'Letzter Atem' von Michael Kibler ist das mittlerweile 16. Buch der Serie um Steffen Horndeich und ich empfinde es als der perfekte Zeitraum um aufzuhören. Trotz vielen Lokalitäten, die ich kenne, trotz der sehr sympathischen Charaktere, habe ich das Gefühl, dass Kibler versucht etwas zu konstruieren. Die Reihe hat deutlich an Geschwindigkeit verloren und auch der dramatische Tod von Janas Freund Ben trägt nicht dazu bei, dass das Buch einen besseren Verlauf nimmt. Ich glaube ich und auch einige Leser hätten sich nach dem übertriebenen Drama in 'Bittere Lüge' ein bisschen weniger von eben diesem gewünscht und die Weiterentwicklung des Charakters Bens wäre sicher ebenfalls sehr spannend gewesen.

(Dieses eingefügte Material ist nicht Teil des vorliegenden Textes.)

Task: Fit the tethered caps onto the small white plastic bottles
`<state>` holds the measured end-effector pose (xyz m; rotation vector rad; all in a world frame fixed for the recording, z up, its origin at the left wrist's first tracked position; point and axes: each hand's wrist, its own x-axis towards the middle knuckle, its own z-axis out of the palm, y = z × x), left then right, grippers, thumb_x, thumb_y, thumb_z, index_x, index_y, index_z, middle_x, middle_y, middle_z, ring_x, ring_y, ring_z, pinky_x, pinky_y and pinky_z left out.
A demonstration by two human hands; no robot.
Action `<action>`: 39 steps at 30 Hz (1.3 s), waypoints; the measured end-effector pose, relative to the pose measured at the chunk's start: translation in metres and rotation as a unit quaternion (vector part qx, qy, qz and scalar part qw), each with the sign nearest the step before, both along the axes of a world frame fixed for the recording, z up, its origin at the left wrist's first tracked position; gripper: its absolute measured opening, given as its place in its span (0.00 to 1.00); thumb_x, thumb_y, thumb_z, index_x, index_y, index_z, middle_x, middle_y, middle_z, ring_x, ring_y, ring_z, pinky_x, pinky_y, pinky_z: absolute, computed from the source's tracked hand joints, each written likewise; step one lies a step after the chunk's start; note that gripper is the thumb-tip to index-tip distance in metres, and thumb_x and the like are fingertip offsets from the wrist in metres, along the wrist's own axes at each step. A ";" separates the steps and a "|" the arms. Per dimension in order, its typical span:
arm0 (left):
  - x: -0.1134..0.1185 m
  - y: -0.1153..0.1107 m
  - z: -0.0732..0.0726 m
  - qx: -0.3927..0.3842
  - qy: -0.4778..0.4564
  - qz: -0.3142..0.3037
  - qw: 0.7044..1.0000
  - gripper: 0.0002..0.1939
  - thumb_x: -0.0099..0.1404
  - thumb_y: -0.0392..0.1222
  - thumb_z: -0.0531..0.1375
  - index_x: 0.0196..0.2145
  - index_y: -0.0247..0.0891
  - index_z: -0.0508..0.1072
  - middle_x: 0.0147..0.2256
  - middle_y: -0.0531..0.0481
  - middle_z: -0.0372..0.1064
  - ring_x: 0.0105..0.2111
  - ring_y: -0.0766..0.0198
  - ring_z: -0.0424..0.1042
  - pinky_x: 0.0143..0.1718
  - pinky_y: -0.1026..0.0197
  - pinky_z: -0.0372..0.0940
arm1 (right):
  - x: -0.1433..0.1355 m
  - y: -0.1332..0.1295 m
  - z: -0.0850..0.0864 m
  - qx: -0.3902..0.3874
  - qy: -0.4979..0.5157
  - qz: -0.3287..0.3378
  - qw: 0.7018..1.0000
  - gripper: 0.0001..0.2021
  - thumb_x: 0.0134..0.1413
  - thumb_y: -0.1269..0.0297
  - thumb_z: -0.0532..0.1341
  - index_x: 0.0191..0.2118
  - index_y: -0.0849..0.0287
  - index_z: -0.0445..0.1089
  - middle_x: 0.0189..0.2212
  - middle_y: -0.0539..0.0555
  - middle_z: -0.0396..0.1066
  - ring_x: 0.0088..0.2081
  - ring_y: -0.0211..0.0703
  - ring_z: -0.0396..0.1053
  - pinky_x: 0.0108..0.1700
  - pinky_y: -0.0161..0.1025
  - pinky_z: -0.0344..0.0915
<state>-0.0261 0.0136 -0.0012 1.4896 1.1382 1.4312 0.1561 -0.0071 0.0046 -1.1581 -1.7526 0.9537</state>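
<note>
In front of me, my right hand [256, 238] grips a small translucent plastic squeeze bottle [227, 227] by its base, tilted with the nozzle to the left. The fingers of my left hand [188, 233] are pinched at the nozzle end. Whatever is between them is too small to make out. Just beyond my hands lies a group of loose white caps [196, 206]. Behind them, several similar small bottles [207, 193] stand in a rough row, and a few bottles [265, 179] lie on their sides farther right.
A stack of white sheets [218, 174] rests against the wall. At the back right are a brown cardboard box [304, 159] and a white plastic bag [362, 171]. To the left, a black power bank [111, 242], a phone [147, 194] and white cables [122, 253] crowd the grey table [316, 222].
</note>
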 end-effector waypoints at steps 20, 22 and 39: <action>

Auch der Kriminalfall hat mich dieses Mal wirklich nicht abgeholt und ich fand ihn teils an den Haaren herbeigezogen. Wieder ist dem Autor nicht gelungen die Rückblenden so zu gestalten, dass ein Zusammenhang bestand. So war der letzte Fall irgendwie einfach zu lösen als Leser, so ist dieser komplett Zusammenhanglos auf den letzten 20-30 Seiten gelöst und man sitzt da und denkt sich, woher das gekommen ist.
Von daher hoffe ich, dass es noch einen super Abschluss gibt und dann die Reihe ihr Ende findet.